■ **Task item**
Lines holding the word "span" are the ones to copy from the data below.

■ **Data**
────────────────
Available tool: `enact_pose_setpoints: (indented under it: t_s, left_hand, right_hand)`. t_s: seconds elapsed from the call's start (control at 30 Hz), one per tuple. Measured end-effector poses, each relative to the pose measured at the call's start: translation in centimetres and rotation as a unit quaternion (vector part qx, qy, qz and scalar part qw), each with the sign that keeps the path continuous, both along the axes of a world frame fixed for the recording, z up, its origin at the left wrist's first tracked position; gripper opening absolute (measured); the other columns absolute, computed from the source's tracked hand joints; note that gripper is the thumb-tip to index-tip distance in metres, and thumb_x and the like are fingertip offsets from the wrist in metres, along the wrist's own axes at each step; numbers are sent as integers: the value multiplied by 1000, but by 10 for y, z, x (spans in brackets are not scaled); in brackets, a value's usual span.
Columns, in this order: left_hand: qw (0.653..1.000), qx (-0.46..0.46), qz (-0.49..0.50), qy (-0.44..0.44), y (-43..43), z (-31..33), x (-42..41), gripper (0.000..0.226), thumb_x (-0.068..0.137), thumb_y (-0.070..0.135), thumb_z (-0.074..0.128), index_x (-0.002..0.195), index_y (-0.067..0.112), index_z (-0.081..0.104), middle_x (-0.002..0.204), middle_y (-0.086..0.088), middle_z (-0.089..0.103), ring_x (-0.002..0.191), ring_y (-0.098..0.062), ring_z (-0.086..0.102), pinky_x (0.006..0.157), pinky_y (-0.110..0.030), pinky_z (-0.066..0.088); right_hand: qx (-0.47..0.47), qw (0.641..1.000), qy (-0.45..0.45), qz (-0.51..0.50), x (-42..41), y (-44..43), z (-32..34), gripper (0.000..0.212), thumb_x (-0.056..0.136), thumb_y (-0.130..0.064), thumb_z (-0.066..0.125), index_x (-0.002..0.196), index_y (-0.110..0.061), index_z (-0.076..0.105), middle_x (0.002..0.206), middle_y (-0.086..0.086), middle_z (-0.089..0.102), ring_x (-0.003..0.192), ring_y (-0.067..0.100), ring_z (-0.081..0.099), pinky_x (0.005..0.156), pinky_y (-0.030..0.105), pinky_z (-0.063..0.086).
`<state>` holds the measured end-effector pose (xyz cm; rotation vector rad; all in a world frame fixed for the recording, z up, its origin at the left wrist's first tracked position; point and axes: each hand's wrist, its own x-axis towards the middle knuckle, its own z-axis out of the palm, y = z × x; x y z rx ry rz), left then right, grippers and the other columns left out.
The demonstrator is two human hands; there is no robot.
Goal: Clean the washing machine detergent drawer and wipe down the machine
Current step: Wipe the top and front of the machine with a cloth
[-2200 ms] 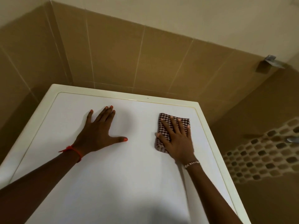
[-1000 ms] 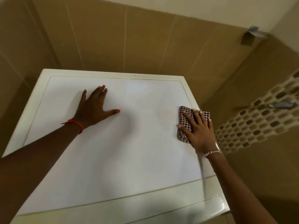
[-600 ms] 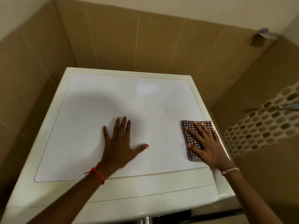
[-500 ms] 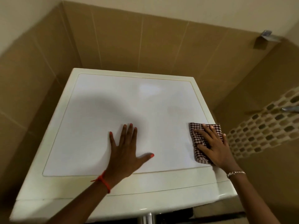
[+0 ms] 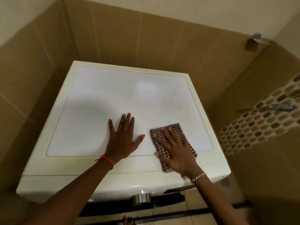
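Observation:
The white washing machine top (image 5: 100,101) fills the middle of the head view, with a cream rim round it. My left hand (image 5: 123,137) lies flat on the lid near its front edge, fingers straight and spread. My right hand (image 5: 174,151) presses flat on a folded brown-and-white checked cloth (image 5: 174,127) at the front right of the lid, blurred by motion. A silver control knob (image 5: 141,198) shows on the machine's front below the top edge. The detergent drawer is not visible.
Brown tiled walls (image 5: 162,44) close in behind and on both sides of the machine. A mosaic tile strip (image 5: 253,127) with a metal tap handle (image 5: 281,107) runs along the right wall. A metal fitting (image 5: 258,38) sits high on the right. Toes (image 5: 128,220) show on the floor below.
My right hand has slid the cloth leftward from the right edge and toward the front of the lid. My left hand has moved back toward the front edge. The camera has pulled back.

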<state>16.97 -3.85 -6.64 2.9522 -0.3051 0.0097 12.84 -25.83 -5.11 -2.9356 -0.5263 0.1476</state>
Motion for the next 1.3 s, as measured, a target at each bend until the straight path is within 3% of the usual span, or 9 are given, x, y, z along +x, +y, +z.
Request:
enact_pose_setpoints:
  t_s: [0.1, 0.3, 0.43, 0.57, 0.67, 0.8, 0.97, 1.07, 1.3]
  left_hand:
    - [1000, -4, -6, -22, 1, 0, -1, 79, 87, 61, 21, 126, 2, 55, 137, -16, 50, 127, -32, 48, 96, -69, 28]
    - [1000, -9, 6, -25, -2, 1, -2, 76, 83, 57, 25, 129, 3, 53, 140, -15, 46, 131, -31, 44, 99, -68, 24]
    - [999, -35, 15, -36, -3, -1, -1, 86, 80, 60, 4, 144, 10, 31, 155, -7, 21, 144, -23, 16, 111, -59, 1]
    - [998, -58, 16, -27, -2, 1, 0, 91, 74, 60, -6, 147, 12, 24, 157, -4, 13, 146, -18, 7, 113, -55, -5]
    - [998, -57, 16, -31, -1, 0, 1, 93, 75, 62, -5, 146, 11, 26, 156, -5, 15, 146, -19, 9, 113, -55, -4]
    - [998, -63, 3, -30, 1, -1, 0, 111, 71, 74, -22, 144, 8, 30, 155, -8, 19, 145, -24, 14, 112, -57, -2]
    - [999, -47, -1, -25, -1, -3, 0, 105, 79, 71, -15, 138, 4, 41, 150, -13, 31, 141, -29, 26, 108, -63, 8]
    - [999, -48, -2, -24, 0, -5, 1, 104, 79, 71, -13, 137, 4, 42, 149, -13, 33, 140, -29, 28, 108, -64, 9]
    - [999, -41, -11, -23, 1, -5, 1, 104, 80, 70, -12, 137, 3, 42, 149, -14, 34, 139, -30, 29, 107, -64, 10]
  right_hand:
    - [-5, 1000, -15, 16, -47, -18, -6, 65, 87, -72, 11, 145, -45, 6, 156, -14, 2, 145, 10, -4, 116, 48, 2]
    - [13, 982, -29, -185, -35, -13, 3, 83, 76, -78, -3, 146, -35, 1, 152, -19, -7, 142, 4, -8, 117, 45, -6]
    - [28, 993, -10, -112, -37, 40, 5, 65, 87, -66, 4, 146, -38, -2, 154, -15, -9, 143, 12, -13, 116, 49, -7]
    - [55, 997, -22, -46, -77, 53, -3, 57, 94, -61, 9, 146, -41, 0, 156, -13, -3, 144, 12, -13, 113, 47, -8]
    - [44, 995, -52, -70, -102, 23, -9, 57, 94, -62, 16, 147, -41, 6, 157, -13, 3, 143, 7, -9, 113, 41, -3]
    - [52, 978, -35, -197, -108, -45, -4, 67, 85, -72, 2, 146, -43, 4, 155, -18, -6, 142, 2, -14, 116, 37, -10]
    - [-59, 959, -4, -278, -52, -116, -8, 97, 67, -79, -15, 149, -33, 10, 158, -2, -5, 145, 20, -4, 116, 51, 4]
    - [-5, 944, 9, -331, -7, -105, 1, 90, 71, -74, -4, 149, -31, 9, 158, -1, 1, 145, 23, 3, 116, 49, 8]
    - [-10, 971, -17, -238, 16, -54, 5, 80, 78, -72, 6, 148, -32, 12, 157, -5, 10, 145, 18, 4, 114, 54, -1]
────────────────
■ **Answer to the exercise**
Available tool: `enact_pose_setpoints: (indented under it: t_s, left_hand, right_hand)`. t_s: seconds elapsed from the call's start (control at 30 Hz), one per tuple. Measured end-effector poses, each relative to the pose measured at the call's start: translation in centimetres and rotation as a unit quaternion (vector part qx, qy, qz and scalar part qw), each with the sign that keeps the path continuous, both along the axes of a world frame fixed for the recording, z up, its origin at the left wrist's first tracked position; gripper opening absolute (measured); the other columns absolute, computed from the source's tracked hand joints; note that gripper is the thumb-tip to index-tip distance in metres, and thumb_x and the like are fingertip offsets from the wrist in metres, along the wrist's own axes at each step; numbers are sent as integers: the value multiplied by 1000, but by 10 for y, z, x (spans in brackets are not scaled); in brackets, a value's usual span.
Motion for the next 1.3 s, as measured, a target at each bend until the straight path is within 3% of the usual span, or 9 are given, x, y, z along +x, +y, +z.

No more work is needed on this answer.